- [Work to be completed] Scan the data for "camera" and copy the lines it appears in.

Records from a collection

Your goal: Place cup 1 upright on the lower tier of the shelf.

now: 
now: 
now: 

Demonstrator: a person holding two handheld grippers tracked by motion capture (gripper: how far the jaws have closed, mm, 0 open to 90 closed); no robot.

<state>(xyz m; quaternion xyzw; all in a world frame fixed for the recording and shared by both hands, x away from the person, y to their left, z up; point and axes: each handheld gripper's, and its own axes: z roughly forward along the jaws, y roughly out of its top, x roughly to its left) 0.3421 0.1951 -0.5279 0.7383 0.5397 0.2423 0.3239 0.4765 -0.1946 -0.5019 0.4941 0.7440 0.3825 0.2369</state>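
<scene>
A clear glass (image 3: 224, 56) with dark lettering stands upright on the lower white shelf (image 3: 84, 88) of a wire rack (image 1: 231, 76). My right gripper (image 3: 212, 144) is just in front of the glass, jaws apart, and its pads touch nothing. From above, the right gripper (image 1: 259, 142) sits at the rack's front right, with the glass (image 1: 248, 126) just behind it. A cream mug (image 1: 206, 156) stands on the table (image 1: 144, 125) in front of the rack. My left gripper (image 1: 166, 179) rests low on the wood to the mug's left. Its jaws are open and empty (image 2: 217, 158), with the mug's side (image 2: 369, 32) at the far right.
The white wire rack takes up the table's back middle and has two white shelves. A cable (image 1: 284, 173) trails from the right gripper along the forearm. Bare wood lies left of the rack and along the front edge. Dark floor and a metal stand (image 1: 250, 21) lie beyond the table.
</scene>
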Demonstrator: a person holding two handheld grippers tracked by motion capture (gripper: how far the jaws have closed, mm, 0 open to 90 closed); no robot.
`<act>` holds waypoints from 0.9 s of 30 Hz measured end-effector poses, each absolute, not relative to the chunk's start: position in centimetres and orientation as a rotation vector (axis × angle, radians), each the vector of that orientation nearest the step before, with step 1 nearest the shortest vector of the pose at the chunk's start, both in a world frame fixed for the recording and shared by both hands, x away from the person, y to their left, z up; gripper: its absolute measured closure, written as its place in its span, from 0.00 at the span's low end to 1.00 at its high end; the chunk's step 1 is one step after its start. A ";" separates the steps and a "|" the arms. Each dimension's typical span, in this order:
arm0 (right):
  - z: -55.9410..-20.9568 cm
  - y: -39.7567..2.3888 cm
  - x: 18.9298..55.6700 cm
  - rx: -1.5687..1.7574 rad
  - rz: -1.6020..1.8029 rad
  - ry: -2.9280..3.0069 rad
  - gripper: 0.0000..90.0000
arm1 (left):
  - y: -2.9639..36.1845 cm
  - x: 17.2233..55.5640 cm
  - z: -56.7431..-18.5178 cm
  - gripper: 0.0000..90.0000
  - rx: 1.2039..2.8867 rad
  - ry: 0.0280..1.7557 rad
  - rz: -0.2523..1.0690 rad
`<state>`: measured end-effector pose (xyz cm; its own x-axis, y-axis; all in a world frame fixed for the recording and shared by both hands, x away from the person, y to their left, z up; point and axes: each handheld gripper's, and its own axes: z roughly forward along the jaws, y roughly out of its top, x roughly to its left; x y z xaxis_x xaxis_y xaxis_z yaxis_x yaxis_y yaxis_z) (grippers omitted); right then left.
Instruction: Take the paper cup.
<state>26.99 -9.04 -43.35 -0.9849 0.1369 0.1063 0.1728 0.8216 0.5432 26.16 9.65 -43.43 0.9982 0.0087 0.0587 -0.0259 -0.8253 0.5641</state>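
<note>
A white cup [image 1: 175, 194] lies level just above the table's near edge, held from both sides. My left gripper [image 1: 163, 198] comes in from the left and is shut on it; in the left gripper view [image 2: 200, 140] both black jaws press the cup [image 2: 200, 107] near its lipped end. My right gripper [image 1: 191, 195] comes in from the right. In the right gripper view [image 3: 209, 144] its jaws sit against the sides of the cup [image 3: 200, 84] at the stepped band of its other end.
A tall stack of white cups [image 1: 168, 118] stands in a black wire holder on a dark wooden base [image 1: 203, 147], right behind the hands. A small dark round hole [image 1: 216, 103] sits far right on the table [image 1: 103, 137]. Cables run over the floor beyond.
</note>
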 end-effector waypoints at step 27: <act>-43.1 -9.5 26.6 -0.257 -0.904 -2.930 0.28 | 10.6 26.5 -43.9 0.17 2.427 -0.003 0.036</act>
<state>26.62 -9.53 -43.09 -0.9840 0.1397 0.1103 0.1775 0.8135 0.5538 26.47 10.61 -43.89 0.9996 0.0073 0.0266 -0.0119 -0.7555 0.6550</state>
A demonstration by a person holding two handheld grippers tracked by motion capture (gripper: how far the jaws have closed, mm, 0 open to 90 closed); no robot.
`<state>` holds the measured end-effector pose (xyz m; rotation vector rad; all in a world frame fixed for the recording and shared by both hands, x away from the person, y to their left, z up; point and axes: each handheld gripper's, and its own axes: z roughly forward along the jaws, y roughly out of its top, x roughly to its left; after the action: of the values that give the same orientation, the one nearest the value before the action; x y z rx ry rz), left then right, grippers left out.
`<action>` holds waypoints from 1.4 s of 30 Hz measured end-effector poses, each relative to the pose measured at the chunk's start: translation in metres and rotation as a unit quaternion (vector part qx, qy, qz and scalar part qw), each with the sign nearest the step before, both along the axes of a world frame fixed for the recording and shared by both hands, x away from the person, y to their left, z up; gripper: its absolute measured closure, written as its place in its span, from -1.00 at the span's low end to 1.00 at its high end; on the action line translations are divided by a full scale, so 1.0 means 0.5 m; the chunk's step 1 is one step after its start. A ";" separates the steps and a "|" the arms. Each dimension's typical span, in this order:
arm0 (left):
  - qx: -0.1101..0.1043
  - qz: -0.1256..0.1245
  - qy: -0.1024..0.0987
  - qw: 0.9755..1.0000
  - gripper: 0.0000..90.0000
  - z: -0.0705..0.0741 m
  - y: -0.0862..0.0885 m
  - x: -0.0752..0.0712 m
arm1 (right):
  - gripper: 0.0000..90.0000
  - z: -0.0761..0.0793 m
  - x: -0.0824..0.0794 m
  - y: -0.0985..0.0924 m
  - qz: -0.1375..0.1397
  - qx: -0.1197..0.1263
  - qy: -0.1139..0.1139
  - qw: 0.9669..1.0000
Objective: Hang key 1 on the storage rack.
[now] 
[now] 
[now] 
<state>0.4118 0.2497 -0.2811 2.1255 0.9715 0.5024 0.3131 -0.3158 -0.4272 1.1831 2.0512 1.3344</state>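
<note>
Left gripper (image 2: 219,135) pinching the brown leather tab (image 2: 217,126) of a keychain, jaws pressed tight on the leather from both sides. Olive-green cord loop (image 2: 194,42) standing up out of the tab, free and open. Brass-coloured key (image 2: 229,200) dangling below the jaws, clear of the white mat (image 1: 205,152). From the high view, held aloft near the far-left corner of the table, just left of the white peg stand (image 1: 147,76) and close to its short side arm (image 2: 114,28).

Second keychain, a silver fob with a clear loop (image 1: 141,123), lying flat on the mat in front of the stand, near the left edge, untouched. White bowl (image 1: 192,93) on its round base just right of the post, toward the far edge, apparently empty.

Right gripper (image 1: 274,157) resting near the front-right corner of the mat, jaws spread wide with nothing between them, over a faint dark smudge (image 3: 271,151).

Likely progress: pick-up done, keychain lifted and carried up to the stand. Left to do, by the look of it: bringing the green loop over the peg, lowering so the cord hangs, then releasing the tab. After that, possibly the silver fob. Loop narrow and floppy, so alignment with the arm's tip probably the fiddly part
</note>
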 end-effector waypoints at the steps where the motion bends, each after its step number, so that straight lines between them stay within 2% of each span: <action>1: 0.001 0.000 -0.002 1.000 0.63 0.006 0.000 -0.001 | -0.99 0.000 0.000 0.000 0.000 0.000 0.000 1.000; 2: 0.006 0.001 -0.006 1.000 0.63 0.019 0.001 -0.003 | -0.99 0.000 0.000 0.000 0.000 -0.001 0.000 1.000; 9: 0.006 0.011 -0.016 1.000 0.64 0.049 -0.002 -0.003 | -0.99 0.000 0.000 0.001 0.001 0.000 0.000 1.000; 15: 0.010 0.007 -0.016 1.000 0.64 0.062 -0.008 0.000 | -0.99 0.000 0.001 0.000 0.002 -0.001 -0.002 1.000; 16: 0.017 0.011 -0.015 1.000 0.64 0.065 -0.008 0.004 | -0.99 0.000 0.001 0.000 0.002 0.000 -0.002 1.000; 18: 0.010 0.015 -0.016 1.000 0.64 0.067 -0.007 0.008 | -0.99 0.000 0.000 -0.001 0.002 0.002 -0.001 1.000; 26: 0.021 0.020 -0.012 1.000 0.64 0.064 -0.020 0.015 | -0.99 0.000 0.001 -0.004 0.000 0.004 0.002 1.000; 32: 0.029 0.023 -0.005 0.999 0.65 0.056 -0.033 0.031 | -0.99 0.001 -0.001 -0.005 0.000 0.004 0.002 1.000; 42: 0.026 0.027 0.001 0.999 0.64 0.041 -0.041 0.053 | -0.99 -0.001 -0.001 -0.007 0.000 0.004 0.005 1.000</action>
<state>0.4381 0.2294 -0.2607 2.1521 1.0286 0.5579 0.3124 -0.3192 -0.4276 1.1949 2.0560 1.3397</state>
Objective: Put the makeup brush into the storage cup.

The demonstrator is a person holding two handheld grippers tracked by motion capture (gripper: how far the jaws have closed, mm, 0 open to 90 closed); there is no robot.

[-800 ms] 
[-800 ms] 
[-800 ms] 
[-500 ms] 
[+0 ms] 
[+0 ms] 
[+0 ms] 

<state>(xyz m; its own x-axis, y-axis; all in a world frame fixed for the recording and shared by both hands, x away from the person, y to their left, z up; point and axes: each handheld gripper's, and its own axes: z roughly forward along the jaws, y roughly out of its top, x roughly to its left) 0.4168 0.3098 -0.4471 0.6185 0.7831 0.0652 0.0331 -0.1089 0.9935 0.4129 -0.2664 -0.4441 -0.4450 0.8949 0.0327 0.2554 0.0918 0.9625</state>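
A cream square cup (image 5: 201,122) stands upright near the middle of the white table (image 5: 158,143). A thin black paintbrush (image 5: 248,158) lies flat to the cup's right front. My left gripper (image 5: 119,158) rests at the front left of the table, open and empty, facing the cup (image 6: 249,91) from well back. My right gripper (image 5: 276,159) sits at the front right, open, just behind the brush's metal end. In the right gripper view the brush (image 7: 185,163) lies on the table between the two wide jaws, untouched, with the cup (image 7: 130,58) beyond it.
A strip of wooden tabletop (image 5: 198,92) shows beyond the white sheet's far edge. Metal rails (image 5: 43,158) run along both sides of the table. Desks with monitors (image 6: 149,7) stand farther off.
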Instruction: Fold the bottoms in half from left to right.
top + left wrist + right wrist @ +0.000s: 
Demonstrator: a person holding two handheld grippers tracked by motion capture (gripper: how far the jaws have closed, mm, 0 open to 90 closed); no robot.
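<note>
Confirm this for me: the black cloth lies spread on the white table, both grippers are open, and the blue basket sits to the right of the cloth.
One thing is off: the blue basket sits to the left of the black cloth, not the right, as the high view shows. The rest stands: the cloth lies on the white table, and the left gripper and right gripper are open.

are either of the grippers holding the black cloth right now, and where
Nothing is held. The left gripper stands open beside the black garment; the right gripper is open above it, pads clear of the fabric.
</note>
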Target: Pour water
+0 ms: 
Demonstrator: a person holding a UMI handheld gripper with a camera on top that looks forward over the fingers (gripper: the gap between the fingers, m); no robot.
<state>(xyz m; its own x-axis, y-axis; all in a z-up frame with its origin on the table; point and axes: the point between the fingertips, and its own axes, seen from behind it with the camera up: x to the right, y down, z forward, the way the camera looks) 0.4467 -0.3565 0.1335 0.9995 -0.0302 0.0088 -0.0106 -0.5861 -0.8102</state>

- [Finished exercise]
Demonstrator: a person holding a UMI handheld gripper with a camera on top that looks forward over the fingers (gripper: the gap between the fingers, m); no robot.
<state>(xyz m; its own x-axis, y-axis; all in a z-up frame with its origin on the table; point and axes: the point between the fingertips, and its own axes, seen from behind it with the camera up: x to the right, y down, z forward, the way the camera looks) 0.4467 -0.3565 0.1335 0.9995 -0.0302 0.0088 -0.0106 -0.5861 -0.8102</state>

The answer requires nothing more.